Sunday, July 15, 2007

July 16th readings

The Revolt of the Mother
Passage:
"Stop!" she cried out again. "Don't you put the hay in that barn; put it in the old one."
"Why, he said to put it in here," returned one of the haymakers, wonderingly. He was a young man, a neighbor's son, whom Adoniram hired by the year to help on the farm.
"Don't you put the hay in the new barn; there's room enough in the old one, ain't there?" said Mrs. Penn.
I had the strongest reaction to this part of the short story. I think I had such a strong reaction to it because this was when Mrs. Penn decided that she was going to do something about the animals having a better place to stay than her own family, and do something about the fact that her daughter doesn’t have somewhere to get married at.
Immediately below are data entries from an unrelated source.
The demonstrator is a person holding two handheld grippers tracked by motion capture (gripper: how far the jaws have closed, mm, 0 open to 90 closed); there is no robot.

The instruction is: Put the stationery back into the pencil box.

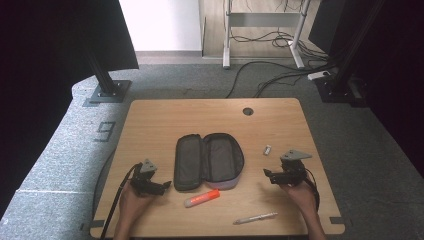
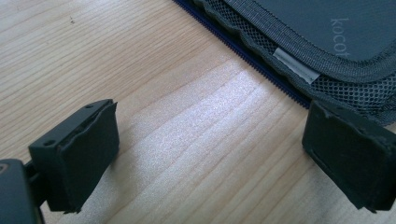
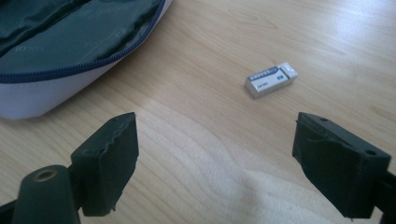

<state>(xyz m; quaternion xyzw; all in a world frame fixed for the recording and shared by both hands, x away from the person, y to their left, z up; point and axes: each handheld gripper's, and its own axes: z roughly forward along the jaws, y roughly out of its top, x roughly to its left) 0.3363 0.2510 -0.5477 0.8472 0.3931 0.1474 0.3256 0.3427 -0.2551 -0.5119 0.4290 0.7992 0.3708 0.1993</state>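
Wooden table (image 1: 150, 120): open pencil case (image 1: 209, 161) between both wide-open hand-held grippers.

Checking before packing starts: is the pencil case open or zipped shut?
Open. The pencil case lies spread flat in two halves, dark lining up, nothing visible inside.

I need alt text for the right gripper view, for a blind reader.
The right gripper is open above a wooden table, its two black fingers wide apart. A small white eraser lies ahead between them; an open pencil case sits at upper left.
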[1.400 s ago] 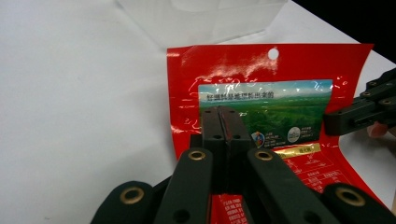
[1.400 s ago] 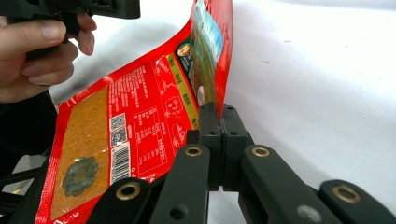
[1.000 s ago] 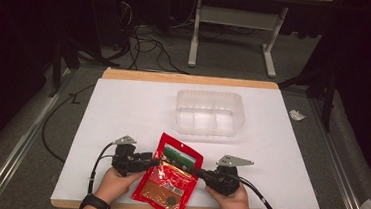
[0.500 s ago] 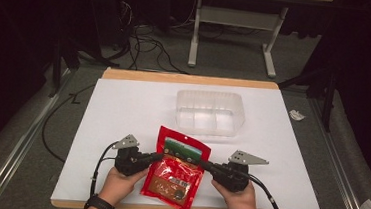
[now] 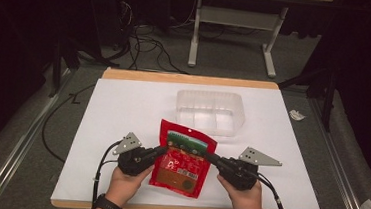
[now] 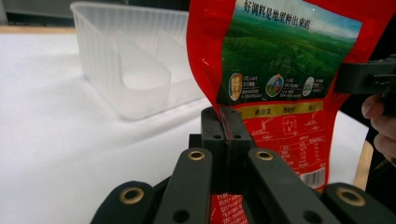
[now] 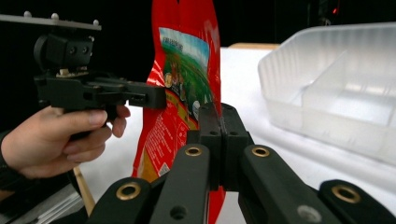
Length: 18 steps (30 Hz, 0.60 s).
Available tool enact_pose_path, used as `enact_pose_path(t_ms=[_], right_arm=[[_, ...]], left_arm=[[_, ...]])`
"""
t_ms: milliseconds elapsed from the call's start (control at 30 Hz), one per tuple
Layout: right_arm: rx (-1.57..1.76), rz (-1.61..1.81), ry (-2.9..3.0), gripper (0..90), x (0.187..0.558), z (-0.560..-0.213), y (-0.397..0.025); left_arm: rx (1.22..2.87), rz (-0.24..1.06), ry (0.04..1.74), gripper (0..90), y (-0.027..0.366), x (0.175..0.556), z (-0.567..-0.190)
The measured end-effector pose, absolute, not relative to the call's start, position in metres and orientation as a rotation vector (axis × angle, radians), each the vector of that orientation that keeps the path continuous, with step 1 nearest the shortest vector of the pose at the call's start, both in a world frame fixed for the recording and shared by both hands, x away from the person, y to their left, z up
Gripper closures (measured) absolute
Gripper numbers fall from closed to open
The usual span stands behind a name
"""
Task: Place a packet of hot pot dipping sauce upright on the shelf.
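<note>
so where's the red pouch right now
In the high view the red pouch hangs between the left gripper and right gripper, just before the clear tray.

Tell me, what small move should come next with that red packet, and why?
Probably carry the red packet forward toward the clear tray. The left tool and the right tool each pinch one side edge of it, holding it upright above the white table, and the compartmented tray stands open just beyond.

The red pouch (image 5: 183, 158) is glossy plastic film with shiny reflections. The tray (image 5: 210, 111) at the centre of the frame is cloudy, half-clear plastic. The table (image 5: 123, 109) has a matt white top and a wood edge. Gripper jaws are matt black plastic
</note>
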State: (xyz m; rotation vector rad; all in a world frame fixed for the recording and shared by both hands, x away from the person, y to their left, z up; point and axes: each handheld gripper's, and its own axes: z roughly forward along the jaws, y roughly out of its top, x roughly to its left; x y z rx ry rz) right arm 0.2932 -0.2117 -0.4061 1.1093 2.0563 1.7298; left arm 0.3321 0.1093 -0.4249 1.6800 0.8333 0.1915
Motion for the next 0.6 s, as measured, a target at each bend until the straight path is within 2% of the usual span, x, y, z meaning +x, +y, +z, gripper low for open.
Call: enact_pose_path(t_ms=[267, 600], right_arm=[[1.084, 1.744, 1.991, 90.0, 0.292, -0.395, -0.224], [1.042, 1.692, 2.005, 90.0, 0.290, -0.399, -0.228]], left_arm=[[1.652, 0.247, 0.792, 90.0, 0.095, 0.332, -0.419], [1.693, 0.271, 0.779, 89.5, 0.087, 0.334, -0.429]])
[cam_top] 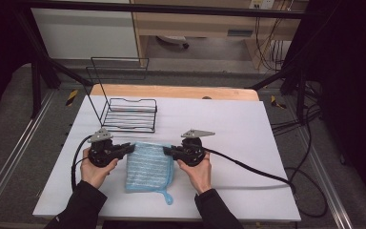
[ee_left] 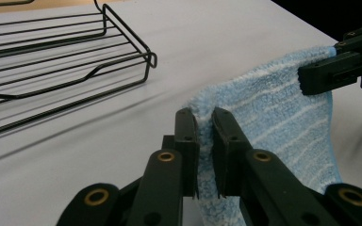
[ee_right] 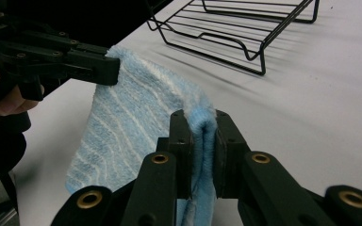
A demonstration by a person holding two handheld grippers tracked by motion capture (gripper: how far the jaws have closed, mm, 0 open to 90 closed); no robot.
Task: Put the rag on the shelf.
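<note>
A white surface [cam_top: 248, 143] carries a black wire rack [cam_top: 128, 113] toward its far left, and nearer the person than the rack, a little to its right, lies a light blue striped towel [cam_top: 148, 168], folded, with a small hanging loop at the corner farthest from the rack. The towel looks light, soft and floppy: terry cloth that will sag and drape wherever it is not supported, with enough nap that it is unlikely to slip. The two far corners, those nearest the rack, seem the sensible places to hold it so it hangs flat. The left claw [ee_left: 204, 117] is clamped on the far left corner, its jaws nearly together with a fold of blue cloth pinched between them. The right claw [ee_right: 201, 121] is clamped on the far right corner in the same way, lifting that edge just off the surface.
</note>
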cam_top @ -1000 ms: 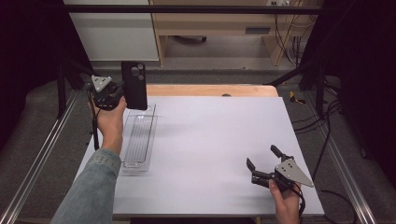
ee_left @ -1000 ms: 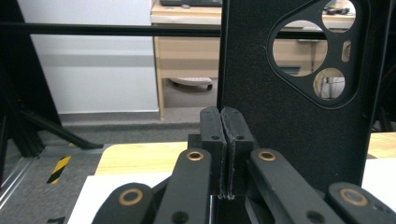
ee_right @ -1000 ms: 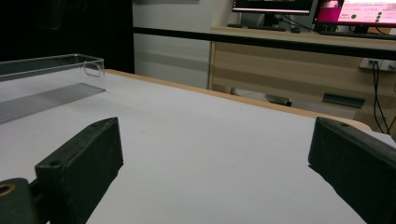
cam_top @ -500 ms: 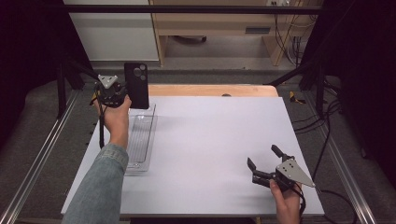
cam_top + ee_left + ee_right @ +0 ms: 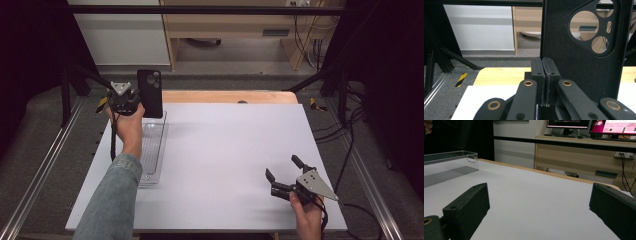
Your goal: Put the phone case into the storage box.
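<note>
**Phone case lifted clear of the clear tray**

Case first: your left hand-held gripper [image 5: 137, 102] has its jaws clenched on the lower edge of the black phone case [image 5: 150, 93], holding it upright in the air above the far end of the clear tray [image 5: 152, 150]. In the left gripper view the jaws press together on the case [image 5: 584, 62], whose camera cut-outs sit at the top.

Compared with a second ago, you have carried the case a little farther from you and slightly higher, so it now hangs over the tray's far rim rather than its middle. I judge that the pick-up is done and the carry has begun; where you set it down is not yet apparent.

Your right hand-held gripper [image 5: 285, 175] has not moved: it rests low over the near right of the tabletop [image 5: 240, 145], jaws spread wide and empty, well apart from the case.
</note>
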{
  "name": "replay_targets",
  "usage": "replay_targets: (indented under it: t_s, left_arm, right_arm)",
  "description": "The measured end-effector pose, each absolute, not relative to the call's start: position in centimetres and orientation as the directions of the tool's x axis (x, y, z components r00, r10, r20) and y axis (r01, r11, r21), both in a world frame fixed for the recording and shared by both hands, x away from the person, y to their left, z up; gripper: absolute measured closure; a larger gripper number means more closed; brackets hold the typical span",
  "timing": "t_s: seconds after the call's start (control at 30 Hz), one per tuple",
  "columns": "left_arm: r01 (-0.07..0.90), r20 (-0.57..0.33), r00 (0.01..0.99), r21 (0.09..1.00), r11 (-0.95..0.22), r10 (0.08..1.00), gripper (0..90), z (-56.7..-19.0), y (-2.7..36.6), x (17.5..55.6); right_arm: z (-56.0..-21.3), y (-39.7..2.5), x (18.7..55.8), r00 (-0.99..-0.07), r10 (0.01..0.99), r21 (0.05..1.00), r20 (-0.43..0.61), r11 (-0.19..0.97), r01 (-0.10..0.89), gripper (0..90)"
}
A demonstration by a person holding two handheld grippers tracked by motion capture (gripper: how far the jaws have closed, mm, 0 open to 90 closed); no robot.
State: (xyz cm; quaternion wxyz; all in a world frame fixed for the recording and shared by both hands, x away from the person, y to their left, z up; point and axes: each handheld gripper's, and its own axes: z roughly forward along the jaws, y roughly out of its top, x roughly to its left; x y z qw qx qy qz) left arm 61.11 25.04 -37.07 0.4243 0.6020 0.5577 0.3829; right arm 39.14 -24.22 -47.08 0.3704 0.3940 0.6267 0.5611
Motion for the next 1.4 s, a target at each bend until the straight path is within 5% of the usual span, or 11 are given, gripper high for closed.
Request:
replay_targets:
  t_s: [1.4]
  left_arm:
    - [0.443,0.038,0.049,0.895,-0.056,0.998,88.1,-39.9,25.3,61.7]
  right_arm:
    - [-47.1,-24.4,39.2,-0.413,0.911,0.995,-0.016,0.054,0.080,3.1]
I think this was when Mrs. Penn kind of snapped and decided, no matter how scary it was that she was going to do something. I think this was significant to the text as a whole because it was the turning point when we as the reader realized that she was going to stand up to her husband for the first time. There was no turning back from this point on.

As Children Together

Passage:

“I don’t know where you are now, Victoria.
They say you have children, a trailer
In the snow near our town,
And the husband you found as a girl
Returned from the Far East broken
Cursing holy blood at the table
Where nightly a pile of white shavings
Is paid from the edge of his knife.”

I had the strongest reaction to this passage because it brought the whole poem together for me. I had a hard time grasping what Carolyn was saying in this poem but after a couple times of reading it, this passage finally made me realize that it was a childhood friendship. This passage is sad, the author talking about how she has heard about her friend, and not the best things that she has heard. She has heard that the things that she was doing as a child and young adult didn’t bring Victoria to where she wanted to be. The guy that she would run to when she was younger turned out not to be the greatest husband, coming back from war “broken” and “cursing” as the author put it. This is a childhood friend that grew apart and grew different from her.